**WHAT TO WORK ON**
Look below for the line containing "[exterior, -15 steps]" and the line containing "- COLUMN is", then set down both and every line between them exactly, without pictures.

**DATA**
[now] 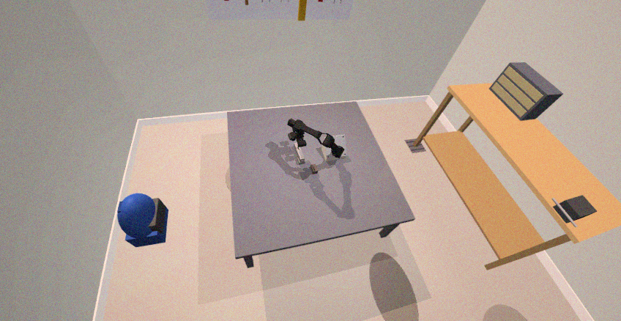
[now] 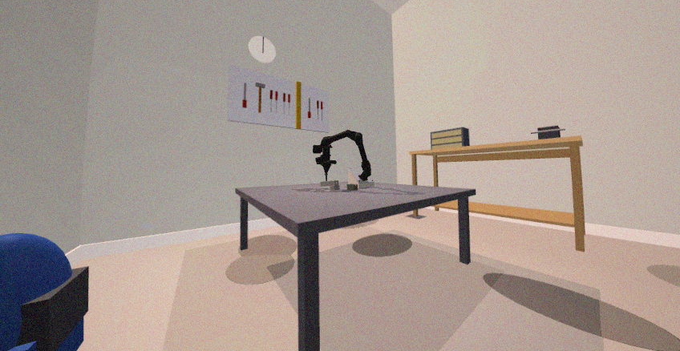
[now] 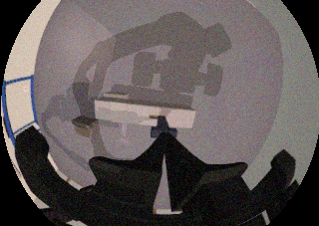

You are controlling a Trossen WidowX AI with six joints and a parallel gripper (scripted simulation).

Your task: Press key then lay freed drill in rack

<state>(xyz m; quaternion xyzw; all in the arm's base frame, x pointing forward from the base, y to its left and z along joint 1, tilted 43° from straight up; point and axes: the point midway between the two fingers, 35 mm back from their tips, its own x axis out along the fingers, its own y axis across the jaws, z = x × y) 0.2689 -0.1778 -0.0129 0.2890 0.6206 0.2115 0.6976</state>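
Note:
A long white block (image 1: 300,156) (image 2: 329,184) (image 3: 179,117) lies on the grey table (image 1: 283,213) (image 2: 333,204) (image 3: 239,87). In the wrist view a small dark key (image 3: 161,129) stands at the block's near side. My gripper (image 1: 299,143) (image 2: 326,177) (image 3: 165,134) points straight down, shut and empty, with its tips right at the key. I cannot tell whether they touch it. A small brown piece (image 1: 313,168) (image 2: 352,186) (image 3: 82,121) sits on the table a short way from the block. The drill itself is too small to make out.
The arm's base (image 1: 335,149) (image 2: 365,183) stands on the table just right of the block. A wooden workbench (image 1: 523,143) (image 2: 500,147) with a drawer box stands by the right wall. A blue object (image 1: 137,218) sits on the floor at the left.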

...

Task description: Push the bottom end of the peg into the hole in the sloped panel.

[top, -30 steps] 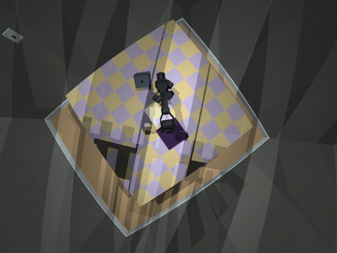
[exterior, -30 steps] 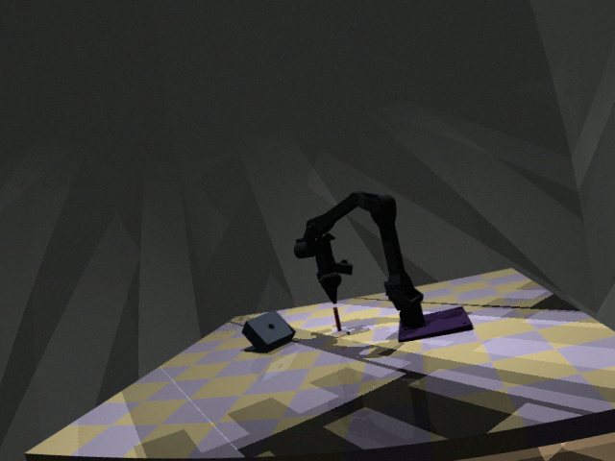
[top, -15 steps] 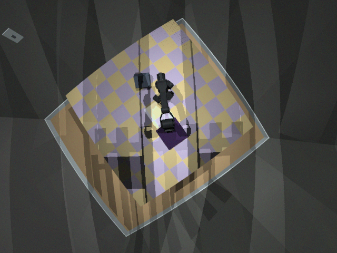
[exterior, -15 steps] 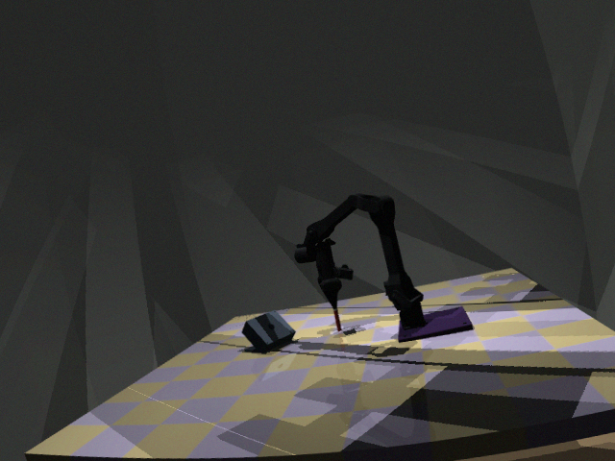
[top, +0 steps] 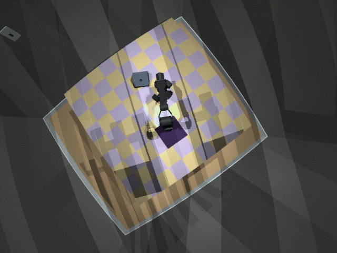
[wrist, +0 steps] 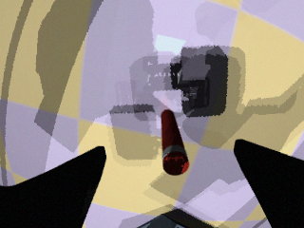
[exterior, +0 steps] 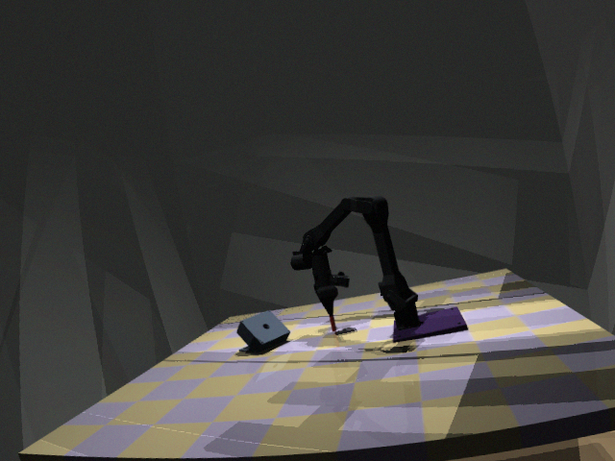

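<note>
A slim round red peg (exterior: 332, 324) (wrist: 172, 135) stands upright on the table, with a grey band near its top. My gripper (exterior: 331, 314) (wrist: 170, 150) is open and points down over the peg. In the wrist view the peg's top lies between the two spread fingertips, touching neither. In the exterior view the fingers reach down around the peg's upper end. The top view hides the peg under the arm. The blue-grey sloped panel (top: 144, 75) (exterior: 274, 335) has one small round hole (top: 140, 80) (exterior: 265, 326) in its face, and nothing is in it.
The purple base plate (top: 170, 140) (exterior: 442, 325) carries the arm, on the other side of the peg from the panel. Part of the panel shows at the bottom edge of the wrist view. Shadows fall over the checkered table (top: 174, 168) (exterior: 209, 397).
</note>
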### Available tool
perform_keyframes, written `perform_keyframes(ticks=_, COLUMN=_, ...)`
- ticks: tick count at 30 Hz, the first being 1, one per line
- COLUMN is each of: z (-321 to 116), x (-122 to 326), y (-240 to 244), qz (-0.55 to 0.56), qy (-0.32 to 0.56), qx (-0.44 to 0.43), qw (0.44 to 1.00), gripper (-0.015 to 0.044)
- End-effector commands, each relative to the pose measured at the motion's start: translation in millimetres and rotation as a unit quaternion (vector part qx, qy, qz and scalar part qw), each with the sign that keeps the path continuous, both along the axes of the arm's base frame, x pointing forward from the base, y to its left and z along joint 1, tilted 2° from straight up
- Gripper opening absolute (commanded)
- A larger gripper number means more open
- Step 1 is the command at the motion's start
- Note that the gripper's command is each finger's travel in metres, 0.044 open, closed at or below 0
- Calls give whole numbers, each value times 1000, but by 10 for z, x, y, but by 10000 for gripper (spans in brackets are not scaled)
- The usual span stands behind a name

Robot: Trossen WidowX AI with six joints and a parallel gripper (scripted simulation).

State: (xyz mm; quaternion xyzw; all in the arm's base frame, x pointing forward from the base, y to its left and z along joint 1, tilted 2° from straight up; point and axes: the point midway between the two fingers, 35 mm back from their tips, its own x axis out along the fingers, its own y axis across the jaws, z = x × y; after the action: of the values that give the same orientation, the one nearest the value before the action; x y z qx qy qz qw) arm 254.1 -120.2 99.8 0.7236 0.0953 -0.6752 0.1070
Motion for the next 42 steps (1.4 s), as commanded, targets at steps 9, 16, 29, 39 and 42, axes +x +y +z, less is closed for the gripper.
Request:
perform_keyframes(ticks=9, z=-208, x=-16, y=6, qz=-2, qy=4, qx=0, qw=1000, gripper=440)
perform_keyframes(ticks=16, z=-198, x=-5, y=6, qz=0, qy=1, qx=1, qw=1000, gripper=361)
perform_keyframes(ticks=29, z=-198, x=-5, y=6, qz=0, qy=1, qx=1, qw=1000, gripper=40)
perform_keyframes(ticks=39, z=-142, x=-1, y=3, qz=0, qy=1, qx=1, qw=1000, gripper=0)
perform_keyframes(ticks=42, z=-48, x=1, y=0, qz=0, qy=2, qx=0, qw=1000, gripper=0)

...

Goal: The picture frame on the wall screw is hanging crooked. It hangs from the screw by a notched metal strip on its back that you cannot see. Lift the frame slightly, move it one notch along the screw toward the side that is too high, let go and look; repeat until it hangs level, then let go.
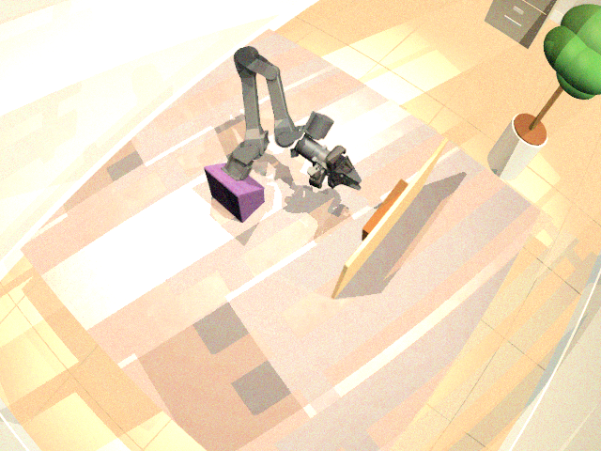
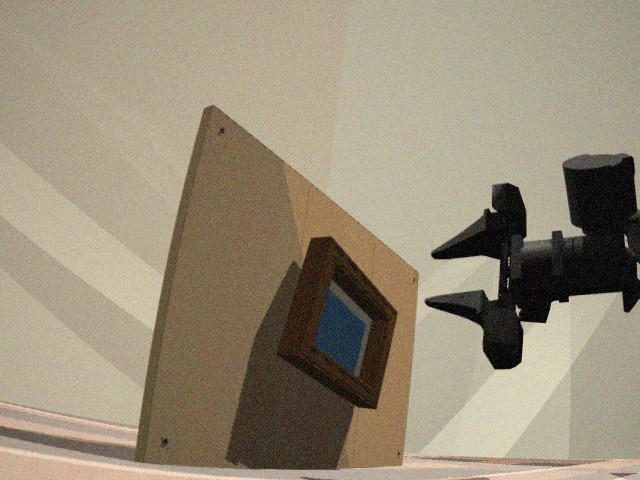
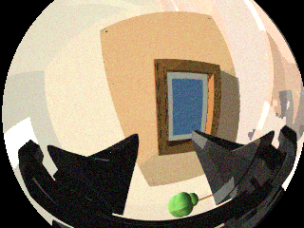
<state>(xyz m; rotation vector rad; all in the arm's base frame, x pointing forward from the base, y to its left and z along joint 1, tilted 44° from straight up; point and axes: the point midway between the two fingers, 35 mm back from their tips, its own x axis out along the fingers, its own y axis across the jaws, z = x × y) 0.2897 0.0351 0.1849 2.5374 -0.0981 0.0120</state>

**RESULT OF THE EXERCISE**
[exterior, -15 steps] 
[top, +0 steps] 
[wrist, +0 steps] 
[exterior, +0 steps] 

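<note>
A slim round red peg (exterior: 332, 324) (wrist: 172, 135) stands upright on the table, with a grey band near its top. My gripper (exterior: 331, 314) (wrist: 170, 150) is open and points down over the peg. In the wrist view the peg's top lies between the two spread fingertips, touching neither. In the exterior view the fingers reach down around the peg's upper end. The top view hides the peg under the arm. The blue-grey sloped panel (top: 144, 75) (exterior: 274, 335) has one small round hole (top: 140, 80) (exterior: 265, 326) in its face, and nothing is in it.
The purple base plate (top: 170, 140) (exterior: 442, 325) carries the arm, on the other side of the peg from the panel. Part of the panel shows at the bottom edge of the wrist view. Shadows fall over the checkered table (top: 174, 168) (exterior: 209, 397).
</note>
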### Available tool
perform_keyframes, written `perform_keyframes(ticks=_, COLUMN=_, ...)`
- ticks: tick count at 30 Hz, the first being 1, one per line
- COLUMN is each of: z (-321 to 116), x (-122 to 326), y (-240 to 244), qz (-0.55 to 0.56), qy (-0.32 to 0.56), qx (-0.44 to 0.43), qw (0.44 to 1.00), gripper (-0.015 to 0.044)

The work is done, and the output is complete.